This week starts the Duke Energy rate case. One of the most contentious issues in the rate case is who should pay for coal ash cleanup. Duke Energy Progress is seeking recovery of coal ash cleanup expenses from Sept. 2017 through February 2020 for its Asheville, Sutton, Cape Fear, H.F. Lee, Weatherspoon, Robinson, Mayo and Roxboro sites. $135.5 millions of their proposed rate increase is designated for that purpose.
The Dan River Spill
No one can forget the February 2014 spill when a Duke Energy coal ash pit spilled more than 39,000 tons of toxic coal ash into North Carolina’s Dan River, creating an emergency and raising concerns for communities for miles downstream. Although the EPA does not consider coal ash “toxic” or “hazardous” waste––calling it “industrial waste” instead––communities impacted by coal ash believe it is dangerous and harmful to human health.
The Dan River spill led to passage of the NC Coal Ash Management Act and the majority of the N.C. Department of Environmental Quality’s work has been prioritizing plans to close all 14 facilities with coal ash storage ponds. Duke Energy – in a settlement with the N.C. Department of Environmental Quality and environmental organizations - agreed to clean up the coal ash out of the current unlined, leaking pits.
Clean Up Costs
The total clean-up cost ranges between $8-9 billion for the 80 million tons of waste and the costs of lined basins to hold the waste. Back in 2018, the N.C. Utilities Commission (NCUC) gave approval for Duke Energy Progress to raise customers' fixed monthly charges by 25 percent and granted the utility rate increase of $232 million to pay for coal ash cleanups. But the N.C. Utilities Commission in 2018 looked very different than it does today.
Attorney General Petition
In the aftermath of the 2018 Commission decision, Attorney General Josh Stein filed a brief with the North Carolina Supreme Court to appeal the rate case arguing that Duke Energy’s coal ash costs were not property that is used and useful for providing current service to customers.

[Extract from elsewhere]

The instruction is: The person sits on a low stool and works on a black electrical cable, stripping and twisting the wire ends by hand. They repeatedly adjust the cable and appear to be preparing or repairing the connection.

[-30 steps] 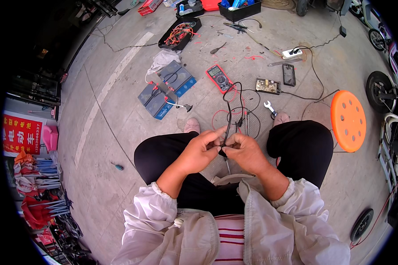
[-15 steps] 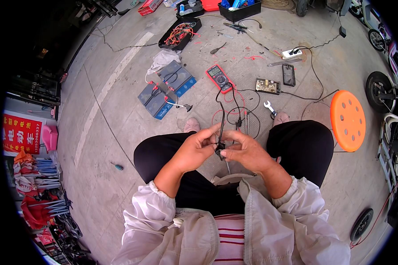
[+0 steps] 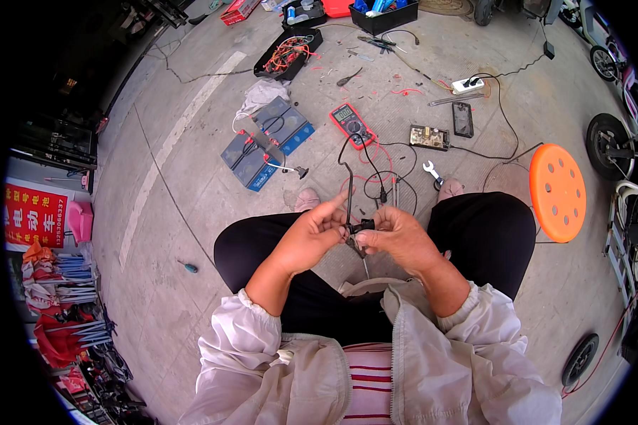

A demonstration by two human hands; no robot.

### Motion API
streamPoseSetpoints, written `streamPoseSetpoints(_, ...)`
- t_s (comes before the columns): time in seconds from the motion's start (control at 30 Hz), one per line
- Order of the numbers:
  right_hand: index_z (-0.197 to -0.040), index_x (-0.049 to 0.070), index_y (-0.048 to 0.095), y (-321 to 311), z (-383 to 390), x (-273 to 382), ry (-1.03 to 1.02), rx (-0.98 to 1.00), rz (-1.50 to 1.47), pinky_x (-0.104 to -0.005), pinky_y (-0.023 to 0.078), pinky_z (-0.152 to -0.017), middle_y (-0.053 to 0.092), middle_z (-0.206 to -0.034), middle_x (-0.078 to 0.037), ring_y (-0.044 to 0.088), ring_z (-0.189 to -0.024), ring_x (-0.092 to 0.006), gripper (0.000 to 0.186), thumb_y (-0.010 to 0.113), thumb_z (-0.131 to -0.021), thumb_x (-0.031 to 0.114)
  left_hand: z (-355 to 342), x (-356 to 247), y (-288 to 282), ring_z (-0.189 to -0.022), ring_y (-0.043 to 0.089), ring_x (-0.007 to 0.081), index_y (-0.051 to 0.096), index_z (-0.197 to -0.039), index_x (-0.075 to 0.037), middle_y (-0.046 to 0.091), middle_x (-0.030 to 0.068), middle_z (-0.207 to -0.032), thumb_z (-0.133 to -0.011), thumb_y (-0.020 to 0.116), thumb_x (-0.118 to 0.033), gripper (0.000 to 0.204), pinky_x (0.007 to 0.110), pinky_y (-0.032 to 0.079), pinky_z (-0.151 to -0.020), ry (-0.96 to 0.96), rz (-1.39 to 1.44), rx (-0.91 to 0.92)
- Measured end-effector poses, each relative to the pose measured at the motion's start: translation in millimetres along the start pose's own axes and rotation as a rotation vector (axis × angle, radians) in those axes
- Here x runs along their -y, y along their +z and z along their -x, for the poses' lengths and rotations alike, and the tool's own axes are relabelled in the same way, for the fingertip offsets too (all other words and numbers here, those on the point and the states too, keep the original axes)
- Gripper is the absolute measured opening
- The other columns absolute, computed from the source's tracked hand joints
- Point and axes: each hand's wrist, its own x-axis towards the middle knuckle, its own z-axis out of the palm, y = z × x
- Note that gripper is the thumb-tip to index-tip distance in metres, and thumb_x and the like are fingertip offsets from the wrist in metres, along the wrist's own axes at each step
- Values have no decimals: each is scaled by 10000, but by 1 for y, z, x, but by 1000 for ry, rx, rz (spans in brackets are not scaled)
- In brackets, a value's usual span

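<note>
A small black connector (image 3: 362,225) is pinched between my two hands above the floor, in front of my knees. My left hand (image 3: 313,237) closes thumb and fingertips on its left end, where a black cable (image 3: 349,185) rises toward the meter. From the right, my right hand (image 3: 403,241) grips the same connector with thumb and forefinger. A thin metallic rod (image 3: 366,266) shows below the fingers; what it belongs to is hidden. Beyond the hands lies a red multimeter (image 3: 352,126) with its display lit, its leads looping on the concrete.
Blue batteries (image 3: 268,142) joined by wires lie ahead left. An opened circuit box (image 3: 429,137), a black cover (image 3: 463,120), a wrench (image 3: 432,172) and a white power strip (image 3: 468,86) are ahead right. An orange stool (image 3: 558,193) stands at right, a screwdriver (image 3: 188,267) at left.
The connector has turned from roughly upright to lying sideways between my fingers. My right hand has shifted slightly right, and the cable above has moved a little left.
</note>
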Motion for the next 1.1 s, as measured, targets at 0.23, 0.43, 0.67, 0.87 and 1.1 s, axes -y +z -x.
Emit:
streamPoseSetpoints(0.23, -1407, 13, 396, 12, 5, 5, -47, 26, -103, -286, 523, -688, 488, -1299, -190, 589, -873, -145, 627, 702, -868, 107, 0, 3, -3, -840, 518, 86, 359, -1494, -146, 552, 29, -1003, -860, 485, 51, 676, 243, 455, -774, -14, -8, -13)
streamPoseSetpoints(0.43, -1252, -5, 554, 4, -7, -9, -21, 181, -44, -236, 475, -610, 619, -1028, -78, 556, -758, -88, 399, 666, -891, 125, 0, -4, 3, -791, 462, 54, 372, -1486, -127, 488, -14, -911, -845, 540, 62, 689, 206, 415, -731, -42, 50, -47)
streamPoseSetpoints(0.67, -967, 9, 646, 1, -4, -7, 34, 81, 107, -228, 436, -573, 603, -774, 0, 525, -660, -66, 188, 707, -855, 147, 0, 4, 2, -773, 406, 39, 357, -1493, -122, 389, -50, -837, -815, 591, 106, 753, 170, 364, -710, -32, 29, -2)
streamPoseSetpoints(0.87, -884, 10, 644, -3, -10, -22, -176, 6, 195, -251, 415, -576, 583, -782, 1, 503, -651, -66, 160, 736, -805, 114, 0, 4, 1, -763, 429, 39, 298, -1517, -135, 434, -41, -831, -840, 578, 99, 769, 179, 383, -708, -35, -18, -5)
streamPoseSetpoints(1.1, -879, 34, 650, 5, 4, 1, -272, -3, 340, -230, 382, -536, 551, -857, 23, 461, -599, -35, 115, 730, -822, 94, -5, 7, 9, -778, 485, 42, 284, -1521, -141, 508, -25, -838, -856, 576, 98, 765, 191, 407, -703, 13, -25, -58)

The brief continued with the argument that Duke Energy knew that coal ash was risky and would pollute the groundwater, and they did not act in the public’s best interest when they had the opportunity. Duke Energy has a history of Clean Water Act violations dating back to 2015 when they pled guilty to nine misdemeanors in federal court by discharging pollutants into nearby waterways through their coal ash ponds.
It is not clear when a decision with the N.C. Supreme Court will be made. At most, a favorable decision might impact how the current Commission interprets the 2017 rate case ruling as precedent or might change their justification that they present for their decision. The Supreme Court could find that the NCUC's ruling was "arbitrary and capricious". That would send it back to the NCUC and they could either change its ruling based on the Supreme Court ruling, or it could change its justification but keep the same ruling, hoping the new justification would not be ruled arbitrary and capricious.
The New Utility Commission
In July 2019, three new Commissioners were appointed - Kim Duffley, Jeff Hughes, Floyd McKissick and Charlotte Mitchell became chair – with very different backgrounds than former Commissioner Ed Finley, who represented utility companies. (Check out my interview with Energy News Network for more details here). When Dominion Energy filed for its rate case earlier this year, the NC Utilities Commission ruled that no recovery of coal ash cleanup would be allowed. Between the pending North Carolina Supreme Court case and an unfavorable ruling toward Dominion, it is unclear if Duke will get the ruling, they want this time around.
Utilities have, for the most part, argued that they routinely pass on the costs of complying with environmental regulations, so closing coal ash ponds should be no different. But that argument may not fly. From the Attorney General’s petition to the court there is an emphasis on Duke’s practices to manage coal ash from their power plants for decades and that this does not meet the reasonableness test, nor are mismanaged ash ponds considered property, and the disposal of the ash ponds does not make them “used and useful” for purposes of allowance into the rate base.